Optional: Configuring dedicated OpenShift worker nodes for Data Virtualization

You can provision Data Virtualization on dedicated Red Hat® OpenShift® worker nodes.

About this task

Do this advanced configuration only when it is necessary. Constraining Data Virtualization to a specific set of nodes can complicate activities, including upgrades and maintenance at the OpenShift level. In general, it is recommended that you allow Data Virtualization to be scheduled across all available Data Virtualization worker nodes.

Nodes that can run pods from other services

To run Data Virtualization instance pods on specific OpenShift worker nodes where the nodes also can run pods from other services

  1. Log in to Red Hat OpenShift Container Platform as an instance administrator:
    oc login ${OCP_URL}
  2. Retrieve the name of the worker node that you want to dedicate to Data Virtualization:
    oc get nodes
  3. Choose one of the following options to label the nodes.
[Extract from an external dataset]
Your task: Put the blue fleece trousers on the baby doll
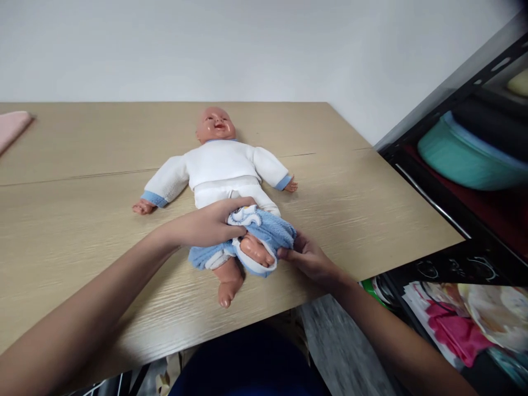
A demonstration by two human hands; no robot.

If you are running Db2U with elevated privileges, the podantiaffinity rules are disabled in the Data Virtualization engine pods and the head and worker pods can be scheduled on the same nodes.
    • Label the nodes with the podantiaffinity rule enabled:
      Label at least two nodes because the head pod and worker pod cannot be added to same nodes due to the default podantiaffinity rules that are in place on the head and worker nodes.
      Run the following commands:
      oc label node 'node1-name' icp4data=dv 
      oc label node 'node2-name' icp4data=dv
    • Label the node with the podantiaffinity rule disabled:
      If you want to schedule all Data Virtualization pods to one node, the podantiaffinity rules must be disabled to allow the scheduling of head and worker pods on the same node.
      You need to label only one node. Run the following command:
      oc label node node1-name icp4data=dv 
  4. Change to the project where the Cloud Pak for Data control plane is installed:
    oc project ${PROJECT_CPD_INST_OPERANDS}
    This command uses an environment variable so that you can run the command exactly as written. For information about sourcing environment variables, see Setting up installation environment variables.
  5. Add the nodeAffinity field to the pod specification so that the pods are assigned to nodes that have the label icp4data=dv. Edit the Db2 Big SQL CR to add the details from the example spec section:
    oc edit bigsql db2u-dv
    spec: 
     affinity:
        nodeAffinity:
          requiredDuringSchedulingIgnoredDuringExecution:
            nodeSelectorTerms:
            - matchExpressions:
              - key: icp4data
                operator: In
                values:
                - dv
  6. Wait for the Data Virtualization pods to restart. If the pods do not restart, run the following command to restart them:
    oc delete pods -n ${PROJECT_CPD_INST_OPERANDS} -l formation_id=db2u-dv
  7. Run the following command to confirm that the pods are created on the right nodes:
    oc get pods -n ${PROJECT_CPD_INST_OPERANDS} -l formation_id=db2u-dv -o wide
    All Data Virtualization service instance pods are listed and you can verify the values in the Node column.
Note: When you add nodeaffinity to schedule pods to specific nodes, the pods might not be able to find a node if the node does not meet the Data Virtualization instance provisioning requirements for clusters and resources (CPU or memory).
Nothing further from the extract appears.